## [THE TASK]
Pull every line of the entries that has the word "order".

Data extracted from a collection
· · · ·
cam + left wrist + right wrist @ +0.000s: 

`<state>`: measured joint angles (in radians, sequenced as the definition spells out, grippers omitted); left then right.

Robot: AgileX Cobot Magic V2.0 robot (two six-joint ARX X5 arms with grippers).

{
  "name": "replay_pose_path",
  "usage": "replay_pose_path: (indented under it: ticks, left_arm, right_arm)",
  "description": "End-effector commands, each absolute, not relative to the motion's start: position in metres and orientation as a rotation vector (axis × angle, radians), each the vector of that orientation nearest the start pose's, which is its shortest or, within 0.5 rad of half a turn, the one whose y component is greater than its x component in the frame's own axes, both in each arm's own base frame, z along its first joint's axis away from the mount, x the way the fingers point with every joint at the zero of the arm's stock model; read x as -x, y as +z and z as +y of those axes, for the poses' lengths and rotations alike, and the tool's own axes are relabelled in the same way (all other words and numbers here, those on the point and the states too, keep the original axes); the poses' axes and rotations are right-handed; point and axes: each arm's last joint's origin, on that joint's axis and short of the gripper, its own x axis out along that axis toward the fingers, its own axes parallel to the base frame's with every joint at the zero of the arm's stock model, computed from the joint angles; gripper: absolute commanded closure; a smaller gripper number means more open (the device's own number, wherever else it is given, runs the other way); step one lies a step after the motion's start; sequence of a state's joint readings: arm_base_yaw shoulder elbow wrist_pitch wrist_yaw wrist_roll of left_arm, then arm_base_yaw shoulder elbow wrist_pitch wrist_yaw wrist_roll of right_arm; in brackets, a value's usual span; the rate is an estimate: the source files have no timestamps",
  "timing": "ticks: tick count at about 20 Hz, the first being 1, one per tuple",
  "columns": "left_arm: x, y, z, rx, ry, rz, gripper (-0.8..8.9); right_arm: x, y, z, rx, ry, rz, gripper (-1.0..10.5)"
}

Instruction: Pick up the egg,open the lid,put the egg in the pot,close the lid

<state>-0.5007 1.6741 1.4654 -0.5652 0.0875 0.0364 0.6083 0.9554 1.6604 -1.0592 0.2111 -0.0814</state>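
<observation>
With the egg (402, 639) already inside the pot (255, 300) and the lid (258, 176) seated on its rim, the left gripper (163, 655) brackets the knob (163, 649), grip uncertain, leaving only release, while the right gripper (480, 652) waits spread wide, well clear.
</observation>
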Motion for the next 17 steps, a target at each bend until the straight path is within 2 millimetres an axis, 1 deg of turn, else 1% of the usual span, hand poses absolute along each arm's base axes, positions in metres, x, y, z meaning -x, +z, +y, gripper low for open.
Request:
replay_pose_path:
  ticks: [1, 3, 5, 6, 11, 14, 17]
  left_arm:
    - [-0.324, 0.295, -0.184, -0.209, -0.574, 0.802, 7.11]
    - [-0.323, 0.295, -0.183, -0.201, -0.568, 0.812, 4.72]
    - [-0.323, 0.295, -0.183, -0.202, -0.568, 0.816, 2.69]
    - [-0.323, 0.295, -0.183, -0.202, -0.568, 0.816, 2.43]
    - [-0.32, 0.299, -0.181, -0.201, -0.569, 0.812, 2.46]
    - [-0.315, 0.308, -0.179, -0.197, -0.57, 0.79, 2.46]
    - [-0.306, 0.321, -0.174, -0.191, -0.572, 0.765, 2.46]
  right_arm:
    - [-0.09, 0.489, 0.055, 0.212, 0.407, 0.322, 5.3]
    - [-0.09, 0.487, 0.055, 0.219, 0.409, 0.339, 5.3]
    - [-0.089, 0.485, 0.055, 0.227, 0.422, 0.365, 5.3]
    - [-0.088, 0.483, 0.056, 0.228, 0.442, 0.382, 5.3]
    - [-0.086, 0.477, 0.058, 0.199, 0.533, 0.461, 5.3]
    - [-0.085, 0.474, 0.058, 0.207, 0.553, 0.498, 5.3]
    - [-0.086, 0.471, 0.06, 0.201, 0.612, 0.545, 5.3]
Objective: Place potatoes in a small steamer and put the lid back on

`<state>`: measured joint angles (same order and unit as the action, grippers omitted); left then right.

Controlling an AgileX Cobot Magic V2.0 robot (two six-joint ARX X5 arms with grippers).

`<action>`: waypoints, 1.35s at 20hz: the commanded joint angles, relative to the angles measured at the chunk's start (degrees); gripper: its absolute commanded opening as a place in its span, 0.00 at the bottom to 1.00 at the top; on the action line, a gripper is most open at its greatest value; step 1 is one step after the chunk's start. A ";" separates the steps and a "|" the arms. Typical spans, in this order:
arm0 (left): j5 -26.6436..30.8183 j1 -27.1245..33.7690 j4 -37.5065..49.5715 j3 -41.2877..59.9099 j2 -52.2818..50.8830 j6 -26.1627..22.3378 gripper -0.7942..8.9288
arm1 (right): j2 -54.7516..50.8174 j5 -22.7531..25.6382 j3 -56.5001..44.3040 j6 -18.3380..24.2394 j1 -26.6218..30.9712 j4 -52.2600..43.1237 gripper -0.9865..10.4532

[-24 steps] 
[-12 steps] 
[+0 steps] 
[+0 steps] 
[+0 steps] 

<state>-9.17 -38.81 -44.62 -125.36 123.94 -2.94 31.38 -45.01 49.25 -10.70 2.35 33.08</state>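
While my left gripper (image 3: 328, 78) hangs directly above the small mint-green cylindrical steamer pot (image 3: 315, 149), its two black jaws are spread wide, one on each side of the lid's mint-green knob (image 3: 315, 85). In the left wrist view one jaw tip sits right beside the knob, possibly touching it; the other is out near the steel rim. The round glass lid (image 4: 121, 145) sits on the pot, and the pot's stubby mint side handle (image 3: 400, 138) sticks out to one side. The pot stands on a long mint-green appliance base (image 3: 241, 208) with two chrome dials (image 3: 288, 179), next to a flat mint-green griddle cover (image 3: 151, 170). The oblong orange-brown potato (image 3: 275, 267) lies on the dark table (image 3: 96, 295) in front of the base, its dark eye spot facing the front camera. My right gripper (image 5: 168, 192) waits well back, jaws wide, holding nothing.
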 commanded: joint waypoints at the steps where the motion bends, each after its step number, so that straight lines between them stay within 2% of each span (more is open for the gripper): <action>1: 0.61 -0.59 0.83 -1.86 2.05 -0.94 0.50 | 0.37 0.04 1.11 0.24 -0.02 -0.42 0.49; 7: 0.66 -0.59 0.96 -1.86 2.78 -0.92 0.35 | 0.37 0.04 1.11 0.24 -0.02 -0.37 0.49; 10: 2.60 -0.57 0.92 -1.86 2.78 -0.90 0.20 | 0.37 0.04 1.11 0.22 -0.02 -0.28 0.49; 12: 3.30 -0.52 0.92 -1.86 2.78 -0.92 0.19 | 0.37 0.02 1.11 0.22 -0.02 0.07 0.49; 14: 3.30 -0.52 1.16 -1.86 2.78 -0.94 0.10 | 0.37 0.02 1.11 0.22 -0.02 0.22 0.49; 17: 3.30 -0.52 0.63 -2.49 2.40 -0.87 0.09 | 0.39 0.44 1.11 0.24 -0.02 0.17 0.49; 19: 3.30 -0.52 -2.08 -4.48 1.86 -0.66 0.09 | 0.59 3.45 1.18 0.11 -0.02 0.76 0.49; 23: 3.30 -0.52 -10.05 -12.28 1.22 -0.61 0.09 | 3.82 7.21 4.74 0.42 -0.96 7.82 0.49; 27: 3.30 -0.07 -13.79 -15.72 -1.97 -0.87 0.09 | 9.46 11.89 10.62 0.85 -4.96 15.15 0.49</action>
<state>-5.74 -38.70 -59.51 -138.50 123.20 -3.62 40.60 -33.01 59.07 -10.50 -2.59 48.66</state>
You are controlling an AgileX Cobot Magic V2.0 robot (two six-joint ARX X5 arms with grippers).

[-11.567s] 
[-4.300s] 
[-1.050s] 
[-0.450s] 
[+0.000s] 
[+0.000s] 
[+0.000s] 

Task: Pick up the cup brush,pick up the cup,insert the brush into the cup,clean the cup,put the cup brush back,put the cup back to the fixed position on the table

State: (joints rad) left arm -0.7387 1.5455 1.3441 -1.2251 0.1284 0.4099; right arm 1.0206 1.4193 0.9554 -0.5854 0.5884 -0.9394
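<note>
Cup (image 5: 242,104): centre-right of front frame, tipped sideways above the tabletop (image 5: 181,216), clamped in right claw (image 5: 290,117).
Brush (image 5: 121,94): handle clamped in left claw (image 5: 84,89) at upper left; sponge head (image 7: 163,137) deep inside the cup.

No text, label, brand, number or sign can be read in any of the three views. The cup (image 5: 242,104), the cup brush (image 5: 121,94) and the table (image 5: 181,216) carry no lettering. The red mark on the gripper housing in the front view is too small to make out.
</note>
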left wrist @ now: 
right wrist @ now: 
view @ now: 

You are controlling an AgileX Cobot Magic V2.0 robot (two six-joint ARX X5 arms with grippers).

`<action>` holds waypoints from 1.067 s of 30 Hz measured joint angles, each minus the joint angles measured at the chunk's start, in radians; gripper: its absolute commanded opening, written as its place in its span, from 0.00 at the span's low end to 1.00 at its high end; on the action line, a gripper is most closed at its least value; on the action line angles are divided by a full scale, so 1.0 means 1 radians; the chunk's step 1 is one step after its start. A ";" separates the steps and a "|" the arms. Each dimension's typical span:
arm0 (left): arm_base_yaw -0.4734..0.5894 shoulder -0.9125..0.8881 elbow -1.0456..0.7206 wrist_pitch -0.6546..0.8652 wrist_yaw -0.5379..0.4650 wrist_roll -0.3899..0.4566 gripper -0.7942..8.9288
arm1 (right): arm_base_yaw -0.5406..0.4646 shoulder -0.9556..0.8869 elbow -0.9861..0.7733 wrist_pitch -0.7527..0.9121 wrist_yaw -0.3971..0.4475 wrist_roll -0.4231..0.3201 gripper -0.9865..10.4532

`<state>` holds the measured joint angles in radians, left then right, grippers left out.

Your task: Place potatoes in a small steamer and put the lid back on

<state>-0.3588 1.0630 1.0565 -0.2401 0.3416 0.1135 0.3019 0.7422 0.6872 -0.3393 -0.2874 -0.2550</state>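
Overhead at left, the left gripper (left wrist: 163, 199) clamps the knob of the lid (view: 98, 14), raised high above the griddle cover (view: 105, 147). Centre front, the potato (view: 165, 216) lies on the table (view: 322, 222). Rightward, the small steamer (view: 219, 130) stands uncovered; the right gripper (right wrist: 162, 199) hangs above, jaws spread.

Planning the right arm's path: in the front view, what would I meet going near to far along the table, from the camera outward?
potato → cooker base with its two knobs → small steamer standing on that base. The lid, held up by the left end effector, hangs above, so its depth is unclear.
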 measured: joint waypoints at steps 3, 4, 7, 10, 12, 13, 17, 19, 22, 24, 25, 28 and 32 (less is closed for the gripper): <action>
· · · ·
## [TASK SOLUTION]
`<state>`: measured joint angles (same order and unit as the action, grippers omitted); left then right.
`<action>`: waypoints, 1.35s at 20hz: the commanded joint angles, relative to the angles measured at the chunk's start (degrees); gripper: its absolute commanded opening as a place in its span, 0.00 at the bottom to 1.00 at the top; on the action line, a gripper is most open at its greatest value; step 1 is one step after the chunk's start. A ";" separates the steps and a "|" the arms. Typical spans, in this order:

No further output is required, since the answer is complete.